An example of the randomly generated parameters is given in Supplementary Figure S2. Parameter optimization was achieved with significantly broader pulse widths according to both subjective Z = −2.37, p = 0.01 and objective Z = −2.52, p = 0.01 measurements. Conversely, significantly lower frequencies proved superior to baseline settings in both subjective Z = −2.53, p = 0.01 and objective ratings Z = −2.52, p = 0.01. No significant difference was detected for either subjective Z = −1.12, p = 0.26 or objective Z = −1.54, p = 0.12 ratings of voltage. More optimal tremor reduction was achieved with higher levels of TEED, in both subjective t(7) = −2.12, p = 0.07 and objective t(7) = −3.08, p = 0.01 measurements.

5. Discussion

5.1. Meta-Analysis

Our meta-analysis shows that, in more than 30 years, the outcome of ET-DBS improved only modestly. Given that there was no relevant change in the studied DBS parameters, the observed improvement might possibly be attributed to improved patient selection [6], DBS targeting [7,21] and stereotactic planning [22]. Although beneficial, these developments are efficient mostly in the short-term. Provided that tremor outcomes significantly decline over time [23], with habituation of the stimulation settings accounting for more than 10% of the decrease in outcome [24], more efforts should be focused on programming. In line with this, there is evidence for alternating stimulation settings to reduce habituation.

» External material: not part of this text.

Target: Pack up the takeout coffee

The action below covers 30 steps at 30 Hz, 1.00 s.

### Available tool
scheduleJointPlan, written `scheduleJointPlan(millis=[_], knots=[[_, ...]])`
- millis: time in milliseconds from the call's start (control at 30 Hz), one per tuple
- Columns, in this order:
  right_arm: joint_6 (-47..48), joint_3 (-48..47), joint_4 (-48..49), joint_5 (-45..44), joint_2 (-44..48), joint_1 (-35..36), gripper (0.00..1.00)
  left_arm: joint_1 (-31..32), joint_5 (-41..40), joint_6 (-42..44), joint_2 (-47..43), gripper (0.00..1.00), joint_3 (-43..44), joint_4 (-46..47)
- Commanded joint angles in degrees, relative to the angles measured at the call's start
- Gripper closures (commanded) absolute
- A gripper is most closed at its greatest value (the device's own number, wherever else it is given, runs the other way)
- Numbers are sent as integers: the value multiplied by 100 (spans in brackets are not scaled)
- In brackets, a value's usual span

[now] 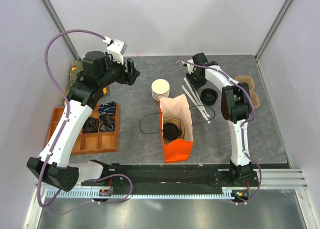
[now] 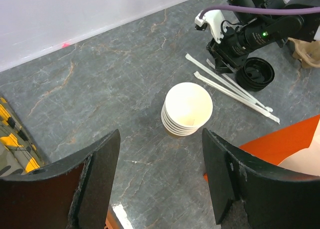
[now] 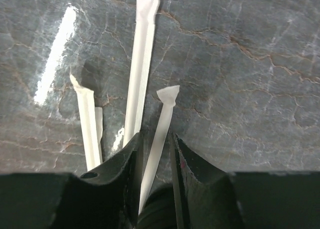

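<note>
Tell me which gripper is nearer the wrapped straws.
Right. The right gripper has its fingers either side of one wrapped straw; the left gripper hangs open beyond the cup stack.

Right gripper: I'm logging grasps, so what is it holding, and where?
Nothing firmly: the right gripper straddles a wrapped straw just behind its flared tip, with gaps either side.

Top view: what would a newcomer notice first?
The open orange bag stands at the centre, with a black-lidded coffee cup inside it. Just behind it is a stack of lidless cups. At back right, the right end effector straddles a wrapped straw.
</note>
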<state>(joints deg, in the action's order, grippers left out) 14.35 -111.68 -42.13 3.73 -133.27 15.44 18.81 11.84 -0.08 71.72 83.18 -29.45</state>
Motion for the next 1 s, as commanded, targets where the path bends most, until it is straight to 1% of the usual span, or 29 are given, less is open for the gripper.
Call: scheduleJointPlan(millis=[0,100,200,233,300,333,433,500,633,733,767,800,867,900,967], knots=[[121,93,293,-258,-129,55,66,-44,-182,131,-106,26,-29,168],[138,173,390,-293,-120,55,68,-44,-191,157,-124,26,-12,159],[59,181,346,-285,11,55,75,-35,-164,192,-132,26,-3,168],[33,199,354,-259,99,55,81,-44,-147,210,-132,26,-3,168],[-177,252,372,-75,405,55,88,-35,-120,210,-124,26,-3,177],[-265,278,372,-13,520,47,93,-44,-94,201,-115,26,5,177],[-739,366,407,286,1004,55,100,-44,-41,201,-106,26,-29,229],[-1125,401,407,409,1354,47,100,-35,20,175,-97,26,-38,256],[-1767,620,530,1015,2023,-67,100,-44,100,175,-80,26,-38,300],[-2241,936,863,1226,2664,-330,100,-35,161,157,-62,26,-12,343],[-2357,1111,1134,1270,2840,-436,100,-44,179,148,-53,26,-3,352],[-2471,1148,1259,1297,3199,-532,100,-35,187,140,-45,26,5,370],[-2586,1122,1574,1332,3526,-858,100,-35,240,131,-18,26,-3,405],[-2612,1078,1698,1385,3832,-1024,100,-35,258,122,-9,26,-3,423],[-2656,921,2110,1560,4298,-1096,100,-44,310,87,17,26,-29,475]])
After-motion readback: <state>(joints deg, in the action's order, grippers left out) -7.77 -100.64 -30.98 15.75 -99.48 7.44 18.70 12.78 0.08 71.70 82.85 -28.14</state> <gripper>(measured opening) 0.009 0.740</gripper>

However, side-effects remain a great limiting factor.
From the available literature, there appears to be no substantial relationship between DBS parameters and tremor suppression or side-effects. Given that several follow-up reports extend up to 150 months, it raises the concern that tremor outcomes might be affected by either disease progression or tremor adaption. Although tremor outcomes differed significantly in the four time-groups (follow-up-duration quartiles), no downward trend suggesting declining outcomes was observed. As such, the observed differences stem more likely from patient heterogeneity, rather than being the effect of time. In line with these results, we introduced random combinations of stimulation parameters for conducting comprehensive and time-saving parameter searches in individual patients. We show that this novel programming strategy is effective in optimizing individual tremor control and resolving side effects.
Despite that DBS parameters remain relatively constant over time, the corresponding tremor outcomes show large variations. Although voltage is the only parameter to show a significant correlation with tremor suppression and dysarthria, the low value of the explained variation falls short to explain this observation (significance in this case reflects the large N rather than a clinical significance) These findings confirm the inconsistent results from DBS-parameter explorations reported elsewhere [25,26,27]. Such discrepancies suggest that uniform parameters might not exist, and that programming should particularly address the individual anatomy [7] and tremor characteristics [25].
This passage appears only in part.